Walki z obecnym mistrzem kategorii lekkiej stanowiły spory zastrzyk gotówki dla stocktończyka. Za drugą walke otrzymał 3 miliony dolarów (nie licząc wpływów z PPV).
W ostatnim czasie sporo mówiło się o potencjalnej walce Diaza o pas kategorii półśredniej z Tyronem Woodleyem (18-3-1). Organizacja UFC poszukiwała pojedynku, który nadawałby się na walkę wieczoru gali UFC 219, jednak ze względu właśnie na wygórowane oczekiwania finansowe Diaza walka nie doszła do skutku.
Teraz Diaz zamieścił tweet, w którym informuje o odrzuceniu ofert walk mistrzowskich UFC i planach odnośnie kariery bokserskiej.

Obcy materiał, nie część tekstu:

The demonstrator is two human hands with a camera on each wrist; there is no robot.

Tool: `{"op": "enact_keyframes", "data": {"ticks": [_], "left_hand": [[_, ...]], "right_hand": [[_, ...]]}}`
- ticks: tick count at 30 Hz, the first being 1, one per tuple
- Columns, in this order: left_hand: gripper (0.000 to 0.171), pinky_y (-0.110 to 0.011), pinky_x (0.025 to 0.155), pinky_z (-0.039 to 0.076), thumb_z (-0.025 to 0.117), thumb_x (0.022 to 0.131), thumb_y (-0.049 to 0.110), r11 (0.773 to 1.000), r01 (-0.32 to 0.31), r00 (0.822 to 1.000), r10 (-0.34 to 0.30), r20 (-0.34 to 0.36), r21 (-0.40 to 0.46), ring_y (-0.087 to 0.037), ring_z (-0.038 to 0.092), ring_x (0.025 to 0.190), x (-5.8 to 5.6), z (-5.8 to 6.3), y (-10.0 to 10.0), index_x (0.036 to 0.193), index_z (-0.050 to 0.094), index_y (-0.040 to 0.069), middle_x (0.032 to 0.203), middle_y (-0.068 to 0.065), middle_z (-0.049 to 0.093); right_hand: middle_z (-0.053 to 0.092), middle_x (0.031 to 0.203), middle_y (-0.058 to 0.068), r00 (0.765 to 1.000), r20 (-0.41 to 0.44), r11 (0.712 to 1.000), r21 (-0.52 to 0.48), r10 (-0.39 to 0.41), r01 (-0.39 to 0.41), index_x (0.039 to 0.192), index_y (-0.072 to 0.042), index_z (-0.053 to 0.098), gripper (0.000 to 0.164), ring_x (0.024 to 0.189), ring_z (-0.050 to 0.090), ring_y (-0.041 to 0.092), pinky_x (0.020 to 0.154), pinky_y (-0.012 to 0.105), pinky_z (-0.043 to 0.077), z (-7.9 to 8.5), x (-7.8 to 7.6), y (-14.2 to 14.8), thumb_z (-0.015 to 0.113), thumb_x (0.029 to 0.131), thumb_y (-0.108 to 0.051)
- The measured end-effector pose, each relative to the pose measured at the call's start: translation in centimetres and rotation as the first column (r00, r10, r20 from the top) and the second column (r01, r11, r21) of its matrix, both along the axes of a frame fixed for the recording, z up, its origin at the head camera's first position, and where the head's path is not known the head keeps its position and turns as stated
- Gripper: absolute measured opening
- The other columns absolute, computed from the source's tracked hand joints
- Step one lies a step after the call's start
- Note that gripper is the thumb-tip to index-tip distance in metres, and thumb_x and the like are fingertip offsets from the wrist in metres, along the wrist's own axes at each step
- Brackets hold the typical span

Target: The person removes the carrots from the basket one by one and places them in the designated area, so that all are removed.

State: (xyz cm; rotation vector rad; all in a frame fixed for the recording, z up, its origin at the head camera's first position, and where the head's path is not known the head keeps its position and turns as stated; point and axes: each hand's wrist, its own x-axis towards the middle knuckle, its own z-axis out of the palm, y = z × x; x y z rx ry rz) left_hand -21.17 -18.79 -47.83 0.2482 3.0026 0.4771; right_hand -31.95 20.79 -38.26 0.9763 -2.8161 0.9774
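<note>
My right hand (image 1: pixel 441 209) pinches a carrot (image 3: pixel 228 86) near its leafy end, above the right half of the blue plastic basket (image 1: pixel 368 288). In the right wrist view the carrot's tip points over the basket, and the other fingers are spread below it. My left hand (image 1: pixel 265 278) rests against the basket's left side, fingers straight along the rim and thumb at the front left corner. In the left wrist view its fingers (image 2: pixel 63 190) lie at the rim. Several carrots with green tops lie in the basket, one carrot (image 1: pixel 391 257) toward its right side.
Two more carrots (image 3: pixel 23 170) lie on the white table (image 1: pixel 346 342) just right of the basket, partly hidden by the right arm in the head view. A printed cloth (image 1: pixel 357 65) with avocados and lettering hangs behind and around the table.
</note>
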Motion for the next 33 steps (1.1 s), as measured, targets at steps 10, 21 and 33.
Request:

Ufc offered me title fight in any weight class Im kool though I'll givem a shot when they do something good
On to the next sport for now 🥊🥊— Nathan Diaz (@NateDiaz209) December 9, 2017
Wygląda więc na to, że Diaz w pogonii za lepszą wypłatą postanowił podążyć drogą swojego ostatniego rywala, który ponoć również zamierza toczyć kolejne pojedynki w zawodowym boksie.